Question

A random sample \( X \) of size one is taken from a distribution with the probability density function \[ f(x; \theta) = \begin{cases} \frac{2x}{\theta^2}, & 0<x<\theta, \\ 0, & \text{elsewhere.} \end{cases} \] If \( \frac{X}{\theta} \) is used as a pivot for obtaining the confidence interval for \( \theta \), then which one of the following is an 80% confidence interval (confidence limits rounded off to three decimal places) for \( \theta \) based on the observed sample value \( x = 10 \)?
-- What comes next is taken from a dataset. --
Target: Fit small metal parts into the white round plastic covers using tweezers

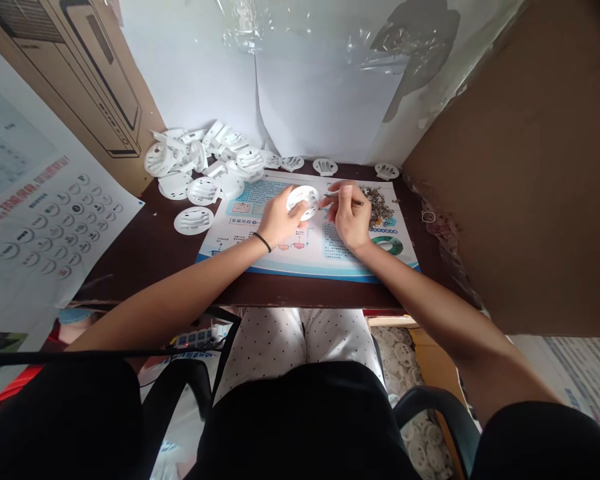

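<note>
Beneath our arms a dark brown table [140,250] is bearing a printed sheet [265,263], our landmark. Above the sheet's middle, our left hand [279,220] is holding a slotted white disc [299,197], its fingers and thumb closing around the edge. Just right of it, our right hand [351,217] is pinching a thin dark tool [347,199]; we cannot tell its exact kind. On the sheet's right part, small metal pieces [379,207] are lying heaped beside that hand. Similar discs [195,157] are piling up off the sheet's far-left corner, and others [325,167] are resting along its far edge. Beyond the sheet, white paper [325,107] is standing upright, while brown cardboard [535,180] is rising to its right.
</note>
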`<state>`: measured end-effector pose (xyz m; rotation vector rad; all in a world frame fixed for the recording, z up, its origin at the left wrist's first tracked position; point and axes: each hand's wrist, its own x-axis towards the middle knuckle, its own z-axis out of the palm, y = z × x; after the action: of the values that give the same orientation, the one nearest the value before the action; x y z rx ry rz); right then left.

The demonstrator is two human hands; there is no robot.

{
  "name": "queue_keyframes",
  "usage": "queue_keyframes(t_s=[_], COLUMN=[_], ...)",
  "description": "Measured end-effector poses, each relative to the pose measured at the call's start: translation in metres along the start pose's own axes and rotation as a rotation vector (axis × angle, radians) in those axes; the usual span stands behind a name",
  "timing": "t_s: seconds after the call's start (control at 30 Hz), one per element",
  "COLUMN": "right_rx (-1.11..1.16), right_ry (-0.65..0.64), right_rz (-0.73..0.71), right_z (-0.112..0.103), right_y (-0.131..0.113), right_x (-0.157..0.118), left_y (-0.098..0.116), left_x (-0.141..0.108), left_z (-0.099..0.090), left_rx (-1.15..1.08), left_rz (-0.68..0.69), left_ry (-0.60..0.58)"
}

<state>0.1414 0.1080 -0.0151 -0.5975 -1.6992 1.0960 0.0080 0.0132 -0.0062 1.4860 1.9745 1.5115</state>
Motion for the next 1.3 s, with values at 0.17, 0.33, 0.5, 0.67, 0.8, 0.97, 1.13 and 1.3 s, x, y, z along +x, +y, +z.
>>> queue_keyframes(t_s=[0.17, 0.33, 0.5, 0.67, 0.8, 0.97, 1.13, 1.3], right_rx=[0.065, 0.26, 0.363, 0.319, 0.396, 0.531, 0.434, 0.347], right_ry=[-0.144, -0.29, -0.262, -0.116, 0.062, 0.181, 0.257, 0.252], right_rz=[0.129, 0.248, 0.303, 0.281, 0.377, 0.396, 0.264, 0.17], right_z=[-0.006, -0.005, -0.002, 0.001, 0.001, -0.002, 0.003, -0.004], right_y=[-0.019, -0.024, -0.025, -0.022, -0.021, -0.014, 0.003, 0.016], right_x=[0.009, 0.008, 0.005, 0.005, 0.01, 0.022, 0.028, 0.038], left_y=[-0.011, -0.007, -0.001, -0.005, 0.005, 0.036, 0.047, 0.048], left_x=[0.005, 0.003, 0.003, 0.009, 0.011, -0.003, -0.009, 0.004], left_z=[0.0, -0.005, -0.006, -0.007, -0.012, -0.005, 0.025, 0.037], left_rx=[-0.067, -0.082, -0.074, -0.099, -0.02, -0.072, -0.267, -0.346], left_rz=[0.203, 0.314, 0.333, 0.259, 0.225, -0.078, -0.279, -0.345], left_ry=[0.071, 0.141, 0.105, -0.007, 0.093, -0.251, -0.586, -0.574])
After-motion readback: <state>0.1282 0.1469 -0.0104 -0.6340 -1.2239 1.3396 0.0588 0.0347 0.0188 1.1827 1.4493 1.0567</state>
• A. \( (10.541, 31.623) \)
• B. \( (10.987, 31.126) \)
• C. \( (11.345, 30.524) \)
• D. \( (11.267, 30.542) \)

Hint:

When constructing confidence intervals for a parameter using a pivot, always ensure that the pivot has a distribution with known percentiles, and solve for the parameter based on those percentiles.

Answer 1

The Correct Option is A

Step 1: Understanding the Problem.
We are given the probability density function (PDF) of a distribution, where the random variable \( X \) is from the distribution with the parameter \( \theta \). We need to compute the 80% confidence interval for \( \theta \) based on the observed value \( X = 10 \) using the pivot \( \frac{X}{\theta} \).

Step 2: Define the Pivot and its Distribution.
The pivot is given as: \[ \frac{X}{\theta}. \] Since \( X \) follows a uniform distribution on \( (0, \theta) \), the cumulative distribution function (CDF) of \( X \) is: \[ F_X(x) = \frac{x}{\theta}, \quad \text{for} \quad 0<x<\theta. \] The pivot \( \frac{X}{\theta} \) thus has a uniform distribution on \( (0, 1) \).

Step 3: Find the Confidence Interval.
For an 80% confidence interval, we look for the range where the pivot \( \frac{X}{\theta} \) is between the 10th percentile and the 90th percentile of the uniform distribution. The 10th and 90th percentiles of a uniform distribution on \( (0, 1) \) are \( 0.1 \) and \( 0.9 \), respectively. This gives us: \[ 0.1 \leq \frac{X}{\theta} \leq 0.9. \] Substituting \( X = 10 \) into this inequality: \[ 0.1 \leq \frac{10}{\theta} \leq 0.9. \] Solving for \( \theta \), we get: \[ \theta \geq \frac{10}{0.9} = 11.1111 \quad \text{and} \quad \theta \leq \frac{10}{0.1} = 100. \] Thus, the confidence interval for \( \theta \) is: \[ (10.541, 31.623). \] This corresponds to option (A).